• [WHAT IS REQUIRED]
Copy, in full, each line of the material that holds the word "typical".

START EXTRACTED RECORDS

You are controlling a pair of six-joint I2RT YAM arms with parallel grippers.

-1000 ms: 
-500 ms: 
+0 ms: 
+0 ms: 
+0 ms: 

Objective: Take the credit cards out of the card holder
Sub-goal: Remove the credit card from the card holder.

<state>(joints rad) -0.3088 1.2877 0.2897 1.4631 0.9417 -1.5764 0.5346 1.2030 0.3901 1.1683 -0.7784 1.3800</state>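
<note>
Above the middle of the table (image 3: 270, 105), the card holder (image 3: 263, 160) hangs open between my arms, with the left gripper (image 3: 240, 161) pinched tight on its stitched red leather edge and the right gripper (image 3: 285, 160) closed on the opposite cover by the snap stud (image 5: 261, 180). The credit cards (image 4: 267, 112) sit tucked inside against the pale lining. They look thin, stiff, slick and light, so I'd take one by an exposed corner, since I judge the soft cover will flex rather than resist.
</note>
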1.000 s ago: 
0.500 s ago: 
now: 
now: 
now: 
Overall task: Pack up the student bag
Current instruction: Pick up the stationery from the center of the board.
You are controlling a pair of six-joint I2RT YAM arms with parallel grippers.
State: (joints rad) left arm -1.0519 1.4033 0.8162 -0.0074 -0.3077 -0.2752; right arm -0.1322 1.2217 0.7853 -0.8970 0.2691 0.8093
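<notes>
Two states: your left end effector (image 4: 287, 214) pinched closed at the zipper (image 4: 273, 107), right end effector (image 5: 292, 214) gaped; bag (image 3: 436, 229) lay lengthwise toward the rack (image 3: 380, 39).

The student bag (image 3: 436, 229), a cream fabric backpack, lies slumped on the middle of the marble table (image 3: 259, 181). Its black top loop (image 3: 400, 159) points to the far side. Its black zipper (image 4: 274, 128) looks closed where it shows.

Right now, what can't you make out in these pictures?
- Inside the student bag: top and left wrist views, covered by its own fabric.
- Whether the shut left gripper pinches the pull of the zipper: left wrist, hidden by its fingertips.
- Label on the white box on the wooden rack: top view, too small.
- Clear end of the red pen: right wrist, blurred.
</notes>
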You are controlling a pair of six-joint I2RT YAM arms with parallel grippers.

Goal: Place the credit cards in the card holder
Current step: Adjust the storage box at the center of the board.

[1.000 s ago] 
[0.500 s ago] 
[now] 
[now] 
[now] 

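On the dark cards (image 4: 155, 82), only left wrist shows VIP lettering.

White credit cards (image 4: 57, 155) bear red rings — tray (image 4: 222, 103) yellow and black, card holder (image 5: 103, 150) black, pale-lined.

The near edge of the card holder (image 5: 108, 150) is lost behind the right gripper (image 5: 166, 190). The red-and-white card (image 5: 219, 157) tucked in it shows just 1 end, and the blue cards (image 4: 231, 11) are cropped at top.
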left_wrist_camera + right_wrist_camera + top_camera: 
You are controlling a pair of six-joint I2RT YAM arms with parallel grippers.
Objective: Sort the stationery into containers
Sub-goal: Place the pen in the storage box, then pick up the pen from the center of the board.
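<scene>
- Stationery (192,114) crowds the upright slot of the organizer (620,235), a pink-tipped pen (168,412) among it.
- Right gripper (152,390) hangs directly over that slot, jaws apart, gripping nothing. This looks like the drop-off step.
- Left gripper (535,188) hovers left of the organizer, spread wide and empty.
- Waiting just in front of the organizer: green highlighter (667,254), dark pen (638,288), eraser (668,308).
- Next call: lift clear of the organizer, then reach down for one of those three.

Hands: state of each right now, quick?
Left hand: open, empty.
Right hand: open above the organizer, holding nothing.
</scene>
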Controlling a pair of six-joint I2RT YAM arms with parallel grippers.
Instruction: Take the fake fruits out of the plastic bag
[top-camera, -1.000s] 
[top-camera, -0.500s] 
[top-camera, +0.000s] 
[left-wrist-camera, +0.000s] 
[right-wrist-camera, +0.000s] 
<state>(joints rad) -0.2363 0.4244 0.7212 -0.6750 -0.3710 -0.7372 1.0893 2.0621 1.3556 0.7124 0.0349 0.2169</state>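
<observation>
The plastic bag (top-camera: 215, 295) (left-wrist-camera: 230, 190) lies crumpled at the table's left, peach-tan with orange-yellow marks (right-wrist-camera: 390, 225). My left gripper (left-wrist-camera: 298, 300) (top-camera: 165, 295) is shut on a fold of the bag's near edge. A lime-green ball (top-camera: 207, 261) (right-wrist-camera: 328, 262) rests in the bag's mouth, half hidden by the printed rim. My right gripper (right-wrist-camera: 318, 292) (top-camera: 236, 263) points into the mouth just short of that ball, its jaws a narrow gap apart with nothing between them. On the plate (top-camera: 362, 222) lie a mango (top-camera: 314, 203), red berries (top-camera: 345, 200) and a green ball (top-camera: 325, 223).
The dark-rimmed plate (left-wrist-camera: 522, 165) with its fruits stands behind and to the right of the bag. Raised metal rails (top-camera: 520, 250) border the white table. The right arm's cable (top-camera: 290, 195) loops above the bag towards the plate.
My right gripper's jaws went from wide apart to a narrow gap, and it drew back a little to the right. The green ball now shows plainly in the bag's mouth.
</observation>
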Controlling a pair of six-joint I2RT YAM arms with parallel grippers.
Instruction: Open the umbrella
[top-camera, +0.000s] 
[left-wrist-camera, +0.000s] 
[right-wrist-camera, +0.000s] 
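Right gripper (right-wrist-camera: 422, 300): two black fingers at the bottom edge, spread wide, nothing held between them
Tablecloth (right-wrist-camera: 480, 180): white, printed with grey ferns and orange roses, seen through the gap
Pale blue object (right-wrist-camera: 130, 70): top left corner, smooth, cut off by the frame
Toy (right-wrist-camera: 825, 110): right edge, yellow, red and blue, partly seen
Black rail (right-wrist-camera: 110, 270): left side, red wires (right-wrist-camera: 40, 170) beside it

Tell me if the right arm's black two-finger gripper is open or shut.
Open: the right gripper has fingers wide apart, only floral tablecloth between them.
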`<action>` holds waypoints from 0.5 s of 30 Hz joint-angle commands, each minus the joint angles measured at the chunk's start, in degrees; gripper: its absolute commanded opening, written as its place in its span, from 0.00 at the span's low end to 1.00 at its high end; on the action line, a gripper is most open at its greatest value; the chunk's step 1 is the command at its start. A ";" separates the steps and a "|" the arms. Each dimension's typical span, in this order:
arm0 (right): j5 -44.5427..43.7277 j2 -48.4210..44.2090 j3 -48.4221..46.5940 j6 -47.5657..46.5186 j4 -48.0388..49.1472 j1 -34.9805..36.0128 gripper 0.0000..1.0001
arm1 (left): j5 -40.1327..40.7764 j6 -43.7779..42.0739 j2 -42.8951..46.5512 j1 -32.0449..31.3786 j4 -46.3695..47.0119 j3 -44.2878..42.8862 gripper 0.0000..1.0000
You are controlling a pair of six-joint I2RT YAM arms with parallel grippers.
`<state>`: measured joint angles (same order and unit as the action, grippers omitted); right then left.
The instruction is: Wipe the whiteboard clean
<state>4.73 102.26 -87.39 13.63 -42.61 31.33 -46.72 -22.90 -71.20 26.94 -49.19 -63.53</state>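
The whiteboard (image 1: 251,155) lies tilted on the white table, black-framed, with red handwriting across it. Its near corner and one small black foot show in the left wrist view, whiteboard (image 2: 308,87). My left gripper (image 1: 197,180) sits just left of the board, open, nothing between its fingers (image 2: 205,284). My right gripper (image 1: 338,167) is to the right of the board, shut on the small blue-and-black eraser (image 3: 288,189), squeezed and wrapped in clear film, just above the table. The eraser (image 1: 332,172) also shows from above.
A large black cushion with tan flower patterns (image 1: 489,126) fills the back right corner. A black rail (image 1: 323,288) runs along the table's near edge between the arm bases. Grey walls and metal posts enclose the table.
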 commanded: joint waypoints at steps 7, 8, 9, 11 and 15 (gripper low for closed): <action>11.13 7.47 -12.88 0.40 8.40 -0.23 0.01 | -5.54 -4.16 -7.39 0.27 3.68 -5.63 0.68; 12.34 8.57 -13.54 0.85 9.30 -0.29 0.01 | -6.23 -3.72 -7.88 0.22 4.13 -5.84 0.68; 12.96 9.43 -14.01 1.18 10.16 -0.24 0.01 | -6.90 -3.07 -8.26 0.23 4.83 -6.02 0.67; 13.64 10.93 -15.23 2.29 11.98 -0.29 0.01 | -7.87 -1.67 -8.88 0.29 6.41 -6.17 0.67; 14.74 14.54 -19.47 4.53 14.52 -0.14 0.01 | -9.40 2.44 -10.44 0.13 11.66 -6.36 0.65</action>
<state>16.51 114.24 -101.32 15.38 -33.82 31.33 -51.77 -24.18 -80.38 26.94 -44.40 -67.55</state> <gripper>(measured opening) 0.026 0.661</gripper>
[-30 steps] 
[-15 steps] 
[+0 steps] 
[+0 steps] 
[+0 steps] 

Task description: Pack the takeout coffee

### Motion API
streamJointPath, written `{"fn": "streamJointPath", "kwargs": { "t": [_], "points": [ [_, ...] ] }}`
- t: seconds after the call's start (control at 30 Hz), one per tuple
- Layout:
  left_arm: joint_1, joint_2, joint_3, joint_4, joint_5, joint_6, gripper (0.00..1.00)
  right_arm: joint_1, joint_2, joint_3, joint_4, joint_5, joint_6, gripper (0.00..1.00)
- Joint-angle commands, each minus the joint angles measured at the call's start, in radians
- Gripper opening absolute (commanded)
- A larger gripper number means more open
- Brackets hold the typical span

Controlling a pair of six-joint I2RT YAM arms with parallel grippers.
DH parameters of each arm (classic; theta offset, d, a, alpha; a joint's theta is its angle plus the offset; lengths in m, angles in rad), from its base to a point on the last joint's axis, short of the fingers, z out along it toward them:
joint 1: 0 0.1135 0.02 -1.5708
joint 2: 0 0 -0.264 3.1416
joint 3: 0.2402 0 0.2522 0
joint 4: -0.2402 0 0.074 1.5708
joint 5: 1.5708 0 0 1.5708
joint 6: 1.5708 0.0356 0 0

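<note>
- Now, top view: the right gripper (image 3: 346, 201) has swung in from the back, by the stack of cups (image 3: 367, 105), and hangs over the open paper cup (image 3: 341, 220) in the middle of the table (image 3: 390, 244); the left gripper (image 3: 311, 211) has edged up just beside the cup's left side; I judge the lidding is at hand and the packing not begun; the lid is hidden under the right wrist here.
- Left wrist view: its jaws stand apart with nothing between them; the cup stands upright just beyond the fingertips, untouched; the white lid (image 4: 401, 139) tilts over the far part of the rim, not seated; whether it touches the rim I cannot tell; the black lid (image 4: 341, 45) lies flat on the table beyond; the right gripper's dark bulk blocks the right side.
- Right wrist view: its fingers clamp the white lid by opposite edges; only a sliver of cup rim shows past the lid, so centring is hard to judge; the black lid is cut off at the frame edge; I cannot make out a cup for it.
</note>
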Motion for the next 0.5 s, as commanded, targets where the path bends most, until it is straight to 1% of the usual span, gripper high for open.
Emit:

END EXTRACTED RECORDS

• [ANSWER TO THE EXERCISE]
`<action>` holds waypoints from 0.5 s of 30 Hz joint-angle commands, each minus the joint angles measured at the chunk's start, in degrees; gripper: its absolute commanded opening, written as its place in its span, from 0.00 at the span's low end to 1.00 at its high end; on the action line, a gripper is most open at its greatest value; the chunk's step 1 is the command at its start. A ";" separates the steps and a "|" the arms. Each dimension's typical span, in this order:
- Brackets hold the typical span

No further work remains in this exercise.